Task item: A verbatim reproduction of the following listing is required; omit the pictures.

Data section:
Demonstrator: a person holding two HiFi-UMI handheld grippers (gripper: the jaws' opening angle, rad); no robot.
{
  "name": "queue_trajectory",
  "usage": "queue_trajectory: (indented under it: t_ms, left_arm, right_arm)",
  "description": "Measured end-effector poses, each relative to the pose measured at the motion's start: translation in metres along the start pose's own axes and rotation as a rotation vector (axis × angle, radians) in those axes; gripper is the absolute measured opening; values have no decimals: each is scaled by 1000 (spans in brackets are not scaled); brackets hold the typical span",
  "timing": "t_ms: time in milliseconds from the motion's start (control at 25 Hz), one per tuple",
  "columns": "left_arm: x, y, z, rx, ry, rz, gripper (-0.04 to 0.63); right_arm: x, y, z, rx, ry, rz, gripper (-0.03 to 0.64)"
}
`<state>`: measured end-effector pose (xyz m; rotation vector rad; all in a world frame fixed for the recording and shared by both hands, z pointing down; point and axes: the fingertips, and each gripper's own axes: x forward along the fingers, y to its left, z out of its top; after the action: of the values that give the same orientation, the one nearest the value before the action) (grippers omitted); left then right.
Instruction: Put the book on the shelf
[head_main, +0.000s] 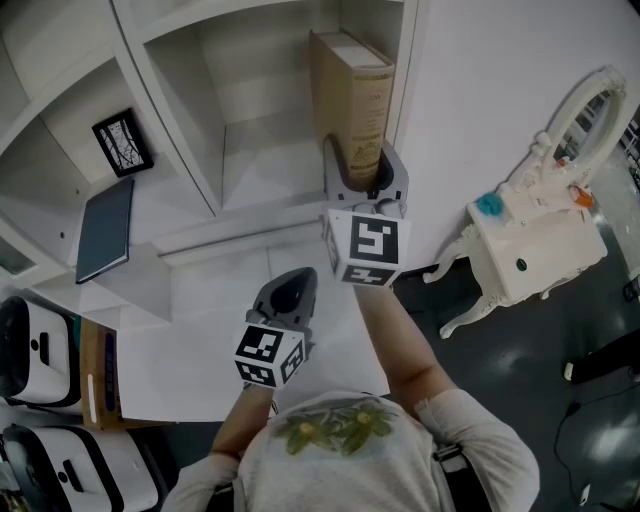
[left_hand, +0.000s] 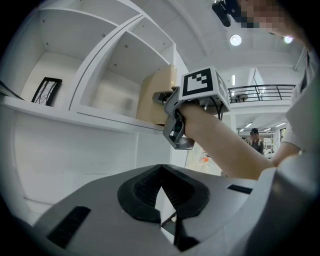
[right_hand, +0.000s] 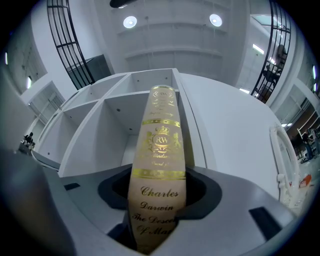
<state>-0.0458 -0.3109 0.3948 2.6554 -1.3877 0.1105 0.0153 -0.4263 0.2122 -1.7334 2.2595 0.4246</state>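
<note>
A thick tan book (head_main: 352, 95) with gold lettering on its spine (right_hand: 159, 150) stands upright in the rightmost compartment of the white shelf (head_main: 250, 150), close to its right wall. My right gripper (head_main: 364, 178) is shut on the lower spine of the book (left_hand: 156, 95), and its jaws clamp both covers (right_hand: 156, 220). My left gripper (head_main: 287, 293) hangs lower and to the left, in front of the shelf's base. It is shut with nothing between its jaws (left_hand: 161, 192). The left gripper view also shows the right gripper (left_hand: 172, 112) at the shelf edge.
A framed picture (head_main: 123, 142) leans in the left compartment above a dark flat book (head_main: 105, 228) lying on the ledge. A white ornate side table (head_main: 530, 250) stands right of the shelf. White headset-like devices (head_main: 35, 345) sit at the lower left.
</note>
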Motion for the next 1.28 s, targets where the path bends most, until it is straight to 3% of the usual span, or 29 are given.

Written solution:
Demonstrator: a person holding two HiFi-UMI handheld grippers (gripper: the jaws' opening angle, rad); no robot.
{
  "name": "queue_trajectory",
  "usage": "queue_trajectory: (indented under it: t_ms, left_arm, right_arm)",
  "description": "Measured end-effector poses, each relative to the pose measured at the motion's start: translation in metres along the start pose's own axes and rotation as a rotation vector (axis × angle, radians) in those axes; gripper is the absolute measured opening; values have no decimals: each is scaled by 1000 (spans in brackets are not scaled); brackets hold the typical span",
  "timing": "t_ms: time in milliseconds from the motion's start (control at 25 Hz), one per tuple",
  "columns": "left_arm: x, y, z, rx, ry, rz, gripper (-0.04 to 0.63); right_arm: x, y, z, rx, ry, rz, gripper (-0.03 to 0.64)"
}
`<state>`: measured end-effector pose (xyz m; rotation vector rad; all in a world frame fixed for the recording and shared by both hands, z pointing down; point and axes: the fingertips, and each gripper's own axes: x forward along the fingers, y to its left, z out of its top; after the action: of the values that give the same orientation, the one nearest the value before the action) (grippers omitted); left then right.
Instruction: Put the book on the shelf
[head_main, +0.000s] 
[left_hand, +0.000s] 
[right_hand, +0.000s] 
<state>-0.0458 -0.3109 0.3948 2.6554 -1.3877 0.1105 0.0153 -0.4263 0.2122 -1.7334 2.2595 0.4246</state>
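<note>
A thick tan book (head_main: 352, 95) with gold lettering on its spine (right_hand: 159, 150) stands upright in the rightmost compartment of the white shelf (head_main: 250, 150), close to its right wall. My right gripper (head_main: 364, 178) is shut on the lower spine of the book (left_hand: 156, 95), and its jaws clamp both covers (right_hand: 156, 220). My left gripper (head_main: 287, 293) hangs lower and to the left, in front of the shelf's base. It is shut with nothing between its jaws (left_hand: 161, 192). The left gripper view also shows the right gripper (left_hand: 172, 112) at the shelf edge.
A framed picture (head_main: 123, 142) leans in the left compartment above a dark flat book (head_main: 105, 228) lying on the ledge. A white ornate side table (head_main: 530, 250) stands right of the shelf. White headset-like devices (head_main: 35, 345) sit at the lower left.
</note>
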Motion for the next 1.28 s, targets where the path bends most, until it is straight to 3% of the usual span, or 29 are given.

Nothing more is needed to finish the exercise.